= Betsy Ettorre =

Anglo-American feminist sociologist

Elizabeth Mary Ettorre (born 28 June 1948) is an Anglo-American feminist sociologist.

== Career ==
Ettorre completed a Bachelor of Arts degree in sociology at Fordham University, New York, before earning a Ph.D. in the subject with a thesis 'The Sociology of lesbianism: female "deviance" and female sexuality' at the London School of Economics and Political Science. She attended the UK's first National Lesbian Conference in Bristol in 1974 and helped to organise the UK's ninth national Women's liberation movement conference in London in 1977. Ettorre did sociological research at Institute of Psychiatry, Birkbeck College and Charing Cross and Westminster Medical School all of the University of London in the 1970s – 1980s; became Professor of Sociology at University of Plymouth and as of 2011 is emeritus Professor of Sociology, University of Liverpool and Honorary Professor, Aarhus University, Denmark. Since the mid-1990s, Ettorre has been a Docent in Sociology at Åbo Akademi University and University of Helsinki. Aside from lesbianism and feminism, her academic interests include women and substance use, reproduction and genetics and autoethnography.

== Personal life ==
Since 1990, Ettorre has lived in Helsinki, Finland with her wife, Irmeli Laitinen, a Finnish feminist psychotherapist and group analyst.
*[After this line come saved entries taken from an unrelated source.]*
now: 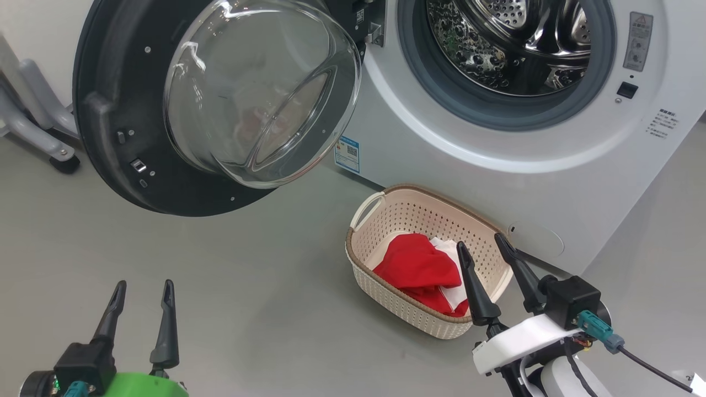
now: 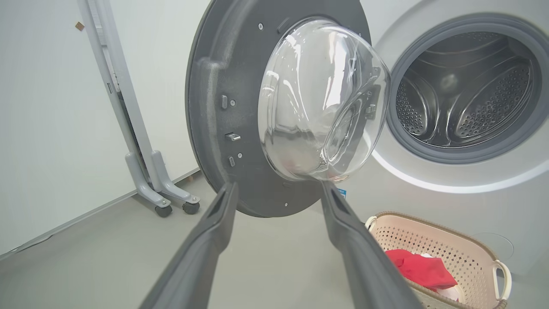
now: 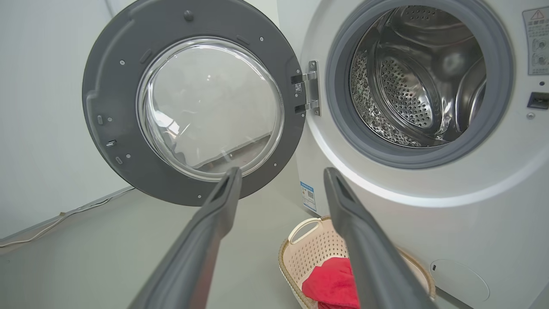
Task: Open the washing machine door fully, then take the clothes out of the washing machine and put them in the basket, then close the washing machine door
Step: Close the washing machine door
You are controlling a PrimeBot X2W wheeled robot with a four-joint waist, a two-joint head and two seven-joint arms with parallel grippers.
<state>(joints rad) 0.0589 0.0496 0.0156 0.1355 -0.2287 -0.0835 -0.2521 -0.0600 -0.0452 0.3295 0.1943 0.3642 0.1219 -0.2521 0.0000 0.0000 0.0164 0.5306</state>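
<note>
Left gripper (image 1: 144,284) and right gripper (image 1: 480,241) spread (both empty); soft red clothes (image 1: 416,264) in perforated basket (image 1: 386,300)

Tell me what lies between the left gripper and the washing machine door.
Only bare grey floor. The head view shows the open left gripper below the washing machine door, with nothing standing between them.

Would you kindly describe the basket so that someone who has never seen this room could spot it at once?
Find the big white washing machine with its round door swung open. On the grey floor just before its front sits the basket. It alone is a cream perforated tub with a brown rim and loop handles, holding red clothes.
</note>
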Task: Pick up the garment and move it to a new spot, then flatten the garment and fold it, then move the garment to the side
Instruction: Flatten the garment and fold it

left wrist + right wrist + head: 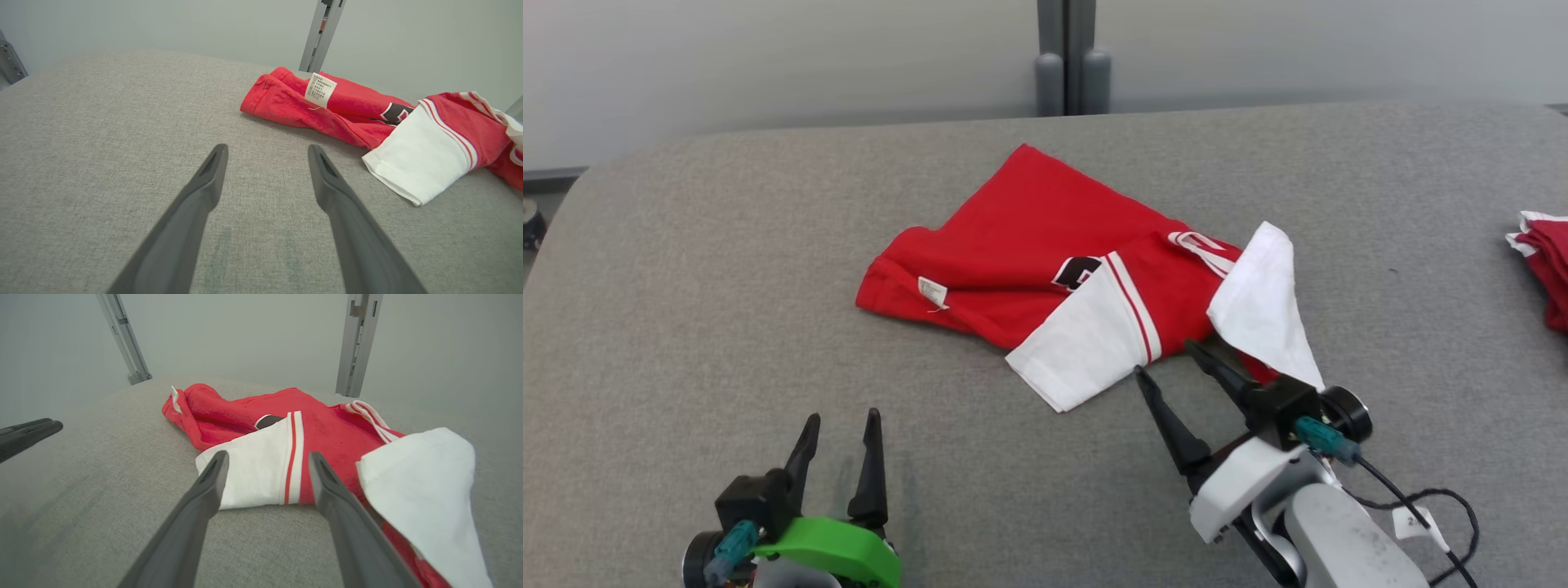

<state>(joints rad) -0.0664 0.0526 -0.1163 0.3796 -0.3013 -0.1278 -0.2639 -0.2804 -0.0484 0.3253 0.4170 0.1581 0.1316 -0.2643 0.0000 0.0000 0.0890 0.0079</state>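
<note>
The garment (1029,245), a red jersey with white sleeves, lies crumpled in the middle of the grey table (686,286). One white sleeve (1082,343) points toward me; a second white sleeve (1266,302) drapes to its right. My right gripper (1168,359) is open at the jersey's near edge, one finger touching or under the right sleeve. In the right wrist view the gripper (267,457) frames the striped sleeve (253,473). My left gripper (841,420) is open and empty at the lower left, well short of the garment (347,110), whose white tag (320,90) shows.
A second red-and-white cloth bundle (1543,261) lies at the table's right edge. A grey post (1072,57) stands behind the table's far edge. Bare table surface stretches left of the jersey. A black cable (1429,506) hangs from my right wrist.
</note>
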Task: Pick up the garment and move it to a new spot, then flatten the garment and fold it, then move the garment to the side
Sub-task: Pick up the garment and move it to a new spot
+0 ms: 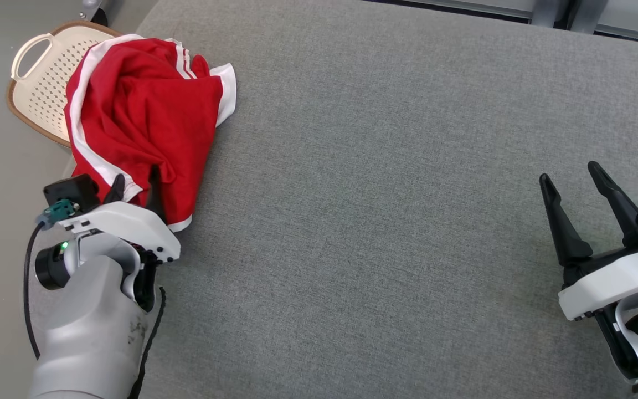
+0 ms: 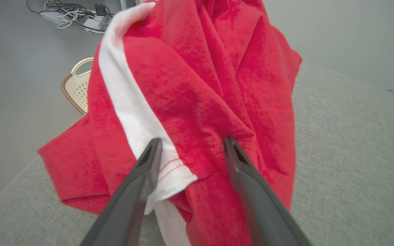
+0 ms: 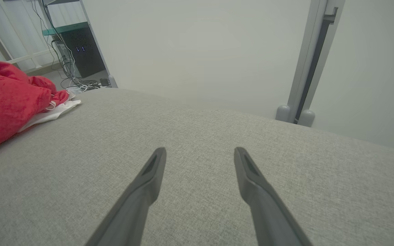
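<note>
Bench point(image 1: 385, 221) grey, padded | red garment point(image 1: 142, 111) bunched at 10 o'clock corner | left gripper point(image 1: 136, 187) jaws wide astride white-banded hem: push deeper, pinch several layers before lifting | right gripper point(image 1: 568, 173) jaws wide, idle at 4 o'clock

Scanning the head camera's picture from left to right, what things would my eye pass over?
Cream basket → red garment → grey padded surface → right gripper, its fingers spread.
</note>
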Available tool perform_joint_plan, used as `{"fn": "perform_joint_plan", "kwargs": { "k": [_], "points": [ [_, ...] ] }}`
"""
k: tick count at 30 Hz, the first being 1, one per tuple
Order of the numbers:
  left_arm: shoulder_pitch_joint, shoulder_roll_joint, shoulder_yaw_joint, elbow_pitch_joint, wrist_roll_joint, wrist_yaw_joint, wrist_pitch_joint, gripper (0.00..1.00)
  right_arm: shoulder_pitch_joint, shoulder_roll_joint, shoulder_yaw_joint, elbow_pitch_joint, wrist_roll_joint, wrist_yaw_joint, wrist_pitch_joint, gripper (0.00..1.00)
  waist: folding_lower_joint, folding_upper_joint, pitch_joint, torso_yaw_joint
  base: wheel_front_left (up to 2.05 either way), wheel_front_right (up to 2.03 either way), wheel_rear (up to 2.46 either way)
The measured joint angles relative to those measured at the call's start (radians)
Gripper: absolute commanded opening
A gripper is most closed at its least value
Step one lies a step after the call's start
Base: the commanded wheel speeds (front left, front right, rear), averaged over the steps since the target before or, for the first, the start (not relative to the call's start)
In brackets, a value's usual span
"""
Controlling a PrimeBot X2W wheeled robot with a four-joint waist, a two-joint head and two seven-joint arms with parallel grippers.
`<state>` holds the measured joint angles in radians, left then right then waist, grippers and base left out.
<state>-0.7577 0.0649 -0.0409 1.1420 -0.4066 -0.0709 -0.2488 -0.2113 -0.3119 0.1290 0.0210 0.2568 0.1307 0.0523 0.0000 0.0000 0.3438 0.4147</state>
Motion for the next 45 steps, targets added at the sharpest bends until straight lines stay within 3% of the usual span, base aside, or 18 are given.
{"fn": "perform_joint_plan", "kwargs": {
  "k": [6, 12, 19, 24, 35, 45],
  "points": [
    [-0.019, 0.024, 0.019, -0.039, 0.007, 0.004, -0.011, 0.00, -0.009, 0.002, -0.016, 0.003, 0.000, 0.000, -0.001, 1.00, 0.0000, 0.0000, 0.002, 0.003, 0.00, 0.00, 0.00],
    [0.046, 0.056, 0.067, -0.295, 0.076, 0.036, -0.013, 0.00, -0.001, 0.023, -0.031, 0.021, 0.002, 0.000, -0.019, 1.00, 0.0001, 0.0000, -0.035, 0.008, 0.00, 0.00, 0.00],
    [0.175, 0.057, 0.102, -0.632, 0.164, 0.040, -0.013, 0.00, 0.019, 0.074, -0.046, 0.057, 0.002, 0.000, -0.058, 1.00, 0.0000, 0.0000, -0.107, -0.013, 0.00, 0.00, 0.00],
    [0.275, 0.045, 0.071, -0.833, 0.204, 0.032, -0.013, 0.00, 0.049, 0.113, -0.045, 0.086, 0.002, 0.000, -0.080, 1.00, 0.0000, 0.0001, -0.165, -0.051, 0.00, 0.00, 0.00],
    [0.427, 0.008, -0.126, -1.191, 0.238, 0.004, 0.090, 0.00, 0.079, 0.166, -0.043, 0.100, 0.002, 0.000, -0.103, 1.00, 0.0000, 0.0001, -0.238, -0.216, 0.00, 0.00, 0.00],
    [0.363, -0.014, -0.421, -1.209, 0.189, -0.025, 0.137, 0.00, 0.028, 0.179, -0.022, 0.100, 0.026, 0.000, -0.124, 1.00, 0.0000, 0.0001, -0.198, -0.438, 0.00, 0.00, 0.00]
  ]
}}
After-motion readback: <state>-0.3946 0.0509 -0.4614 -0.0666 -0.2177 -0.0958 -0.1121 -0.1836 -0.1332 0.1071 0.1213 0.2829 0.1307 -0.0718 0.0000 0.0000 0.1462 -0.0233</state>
== Selected publications ==

- Autoethnography as feminist method: sensitizing the feminist ‘I’(London: Routledge, 2017) ISBN 978-1138647886 .
- (with E. Annandale, V.M. Hildebrand, A. Porroche-Escudero and B. Katz Rothman) Health, Culture & Society: Conceptual legacies and contemporary applications (Basingstoke: Palgrave Macmillan, 2017) .
- (with Nancy Campbell) Gendering addiction: the politics of drug treatment in a neurochemical world (Basingstoke: Palgrave Macmillan, 2017) ISBN 978-0-230-22855-9.
- (2010) “Nuns, dykes, drugs and gendered bodies: An autoethnography of a lesbian feminist’s journey through ‘good time’ sociology”, Sexualities,13, 3: 295–315, .
- Revisioning Women and Drug use: Gender, Power and the Body (Basingstoke: Palgrave Macmillan, 2007) ISBN 1-4039-2174-1.
- (Editor) Making Lesbians visible in the Substance Use Field (New York: The Haworth Press, 2005) ISBN 1-56023-616-7.
- (2000) Exploring Lesbian Archetypes or Reviving 'drooping wings' Journal of Lesbian Studies, 4, 1: 127-143 .
- Reproductive genetics, gender and the body (London, Routledge, 2002) ISBN 0-415-21384-3.
- Women and Alcohol: From a private pleasure to a public problem? (London: Women's Press, 1997) ISBN 0-7043-4437-8.
- (with E. Riska) Gendered Moods: Psychotropics and Society. (London: Routledge, 1995) ISBN 0415082137
- Women and Substance Use (London, Macmillan, 1992) ISBN 0-333-48311-1.
- (1985) 'Compulsory heterosexuality and psycho-trophy' Women's Studies International Forum, 8, 421–428, .
- Lesbians, Women and Society (London: Routledge and Kegan Paul, 1980) ISBN 07100-0546-6.
- (1980) 'Sappho revisited: a new look at lesbianism', Women's Studies International Quarterly, 3, 415–442.
- (1978) 'Women, urban social movements and the lesbian ghetto', International Journal of Urban and Regional Research, 2, 499-520
- In The Wiley Blackwell Encyclopedia of Social Theory, Ettorre has provided the definition for the word, “lesbianism”.